In its analysis, the 6th Circuit said that, for children above the age of cognizance, a habitual residence is “the nation where, at the time of … removal, the child has been present long enough to allow ‘acclimatization,’ and where this presence has a ‘degree of settled purpose from the child’s perspective.’”
The 6th Circuit pointed out that the purpose of the Hague Convention is to provide a legal framework to “protect children internationally from the harmful effects of their wrongful removal or retention and to establish procedures to ensure their prompt return to the State of their habitual residence.”
Accordingly, “if Convention procedures are not fully pursued when a child is first abducted, it makes little sense to categorically permit later self-help abduction in the other direction, after the child has been acclimatized in the second country,” the 6th Circuit wrote. “[P]ermitting re-abduction results in a total disregard for the limits that the Convention puts on the remedy for the first abduction, such as time limits, and exceptions for the child’s welfare or mature preference,” the Court said.
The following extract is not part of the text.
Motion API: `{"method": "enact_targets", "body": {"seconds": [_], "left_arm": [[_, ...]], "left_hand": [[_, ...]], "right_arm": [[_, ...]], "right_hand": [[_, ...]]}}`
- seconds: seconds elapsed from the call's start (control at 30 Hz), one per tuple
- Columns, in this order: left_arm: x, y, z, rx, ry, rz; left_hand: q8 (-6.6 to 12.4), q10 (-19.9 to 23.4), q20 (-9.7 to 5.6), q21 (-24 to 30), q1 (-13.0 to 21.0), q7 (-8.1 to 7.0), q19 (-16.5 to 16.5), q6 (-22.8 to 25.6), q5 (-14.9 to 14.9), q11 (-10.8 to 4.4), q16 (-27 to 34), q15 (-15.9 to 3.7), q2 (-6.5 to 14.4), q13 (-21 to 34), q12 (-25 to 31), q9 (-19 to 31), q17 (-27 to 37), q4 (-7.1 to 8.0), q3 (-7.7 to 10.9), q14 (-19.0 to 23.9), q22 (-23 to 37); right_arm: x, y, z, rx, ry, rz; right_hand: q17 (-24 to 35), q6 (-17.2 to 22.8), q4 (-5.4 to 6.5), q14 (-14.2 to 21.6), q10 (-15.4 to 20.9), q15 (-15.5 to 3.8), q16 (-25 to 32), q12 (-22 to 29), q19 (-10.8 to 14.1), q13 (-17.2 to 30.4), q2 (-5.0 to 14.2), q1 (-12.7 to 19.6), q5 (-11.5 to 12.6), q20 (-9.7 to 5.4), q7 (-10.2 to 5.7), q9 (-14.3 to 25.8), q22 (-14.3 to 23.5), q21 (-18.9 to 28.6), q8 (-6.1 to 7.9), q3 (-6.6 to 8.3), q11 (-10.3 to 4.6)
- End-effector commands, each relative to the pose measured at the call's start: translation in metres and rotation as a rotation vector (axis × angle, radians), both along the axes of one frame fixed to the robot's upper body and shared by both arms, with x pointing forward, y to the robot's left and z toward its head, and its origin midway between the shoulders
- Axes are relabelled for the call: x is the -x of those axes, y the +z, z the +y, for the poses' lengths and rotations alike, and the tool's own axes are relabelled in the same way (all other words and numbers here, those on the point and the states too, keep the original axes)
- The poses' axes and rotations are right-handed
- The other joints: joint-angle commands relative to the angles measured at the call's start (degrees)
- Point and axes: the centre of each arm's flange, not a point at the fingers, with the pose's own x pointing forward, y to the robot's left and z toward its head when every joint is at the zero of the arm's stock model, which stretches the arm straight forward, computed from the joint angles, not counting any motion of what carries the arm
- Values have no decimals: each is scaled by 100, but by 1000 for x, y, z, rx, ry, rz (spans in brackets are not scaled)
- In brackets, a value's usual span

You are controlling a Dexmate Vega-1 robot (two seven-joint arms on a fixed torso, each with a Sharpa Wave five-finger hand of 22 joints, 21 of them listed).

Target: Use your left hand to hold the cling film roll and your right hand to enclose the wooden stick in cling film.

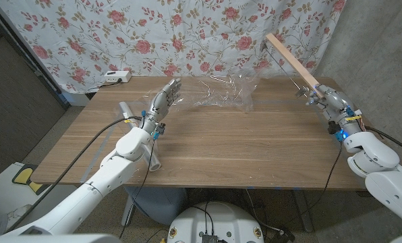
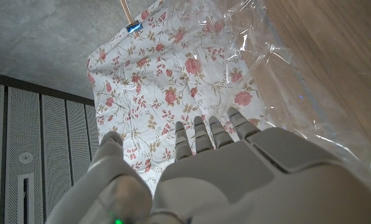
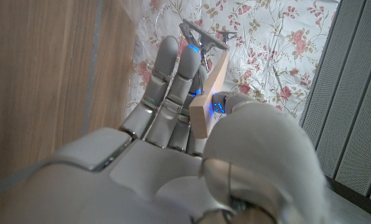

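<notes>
Film [image 1: 222,93] lies crumpled and loose on the far part of the worktop [image 1: 255,148], well apart from the wooden stick [image 1: 292,61], and to my eye that is the trouble: a slack sheet like this may cling to itself before it ever goes round the wood. The right hand [image 1: 320,98] grips the stick at its low end, so the long piece slants up toward the flowered cloth [image 1: 120,34]; held so far down, it could twist or slip in the hold. The left hand [image 1: 162,101] reaches toward the film with fingers apart, and I cannot tell whether it holds anything; the roll itself I cannot pick out. The right wrist view shows the stick's cut end pinned between thumb and fingers [image 3: 173,74], which the head view leaves too small to read. The left wrist view shows the film [image 2: 310,106] spreading just past the fingertips [image 2: 201,127].
</notes>
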Motion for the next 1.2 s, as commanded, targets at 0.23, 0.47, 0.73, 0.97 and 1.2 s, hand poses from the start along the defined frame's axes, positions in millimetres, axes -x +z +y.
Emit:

In addition, “permitting abduction for a second time carries the same threat to the child’s well-being of being torn from an accustomed residence.”
The scheme of the Hague Convention achieves its purposes “only if Convention processes are applied, with applicable exceptions, each time a child is abducted from a country in which the child has been acclimatized,” the 6th Circuit stated. “The rule applied by the district court in this case was not consistent with such a scheme.” In so ruling, the 6th Circuit noted that at least two other federal circuits have reached a similar conclusion: the 7th Circuit in Kijowska v Haines, 463 F3d 583 (7th Cir 2006), and the 11th Circuit in Ovalle v Perez, 681 F App’x 777 (11th Cir 2017).
“Our holding that Ecuador was the habitual residence of [the child] in 2016 does not automatically mean that [the defendant] must return her now,” the 6th Circuit wrote. “Just as [the plaintiff] could have raised defenses to a Hague Convention case had one been brought in Ecuador, [the defendant] can raise such defenses in this case on remand. Several such defenses were raised by [the defendant] in the district court below, but the district court had no occasion to reach them. … We therefore remand this case to the district court for a first evaluation of [the defendant’s] defenses against [the plaintiff’s] prima facie Hague Convention case. Such a remand is warranted because these defenses are all fact-intensive ones, generally requiring specific and detailed fact-finding by the district court.”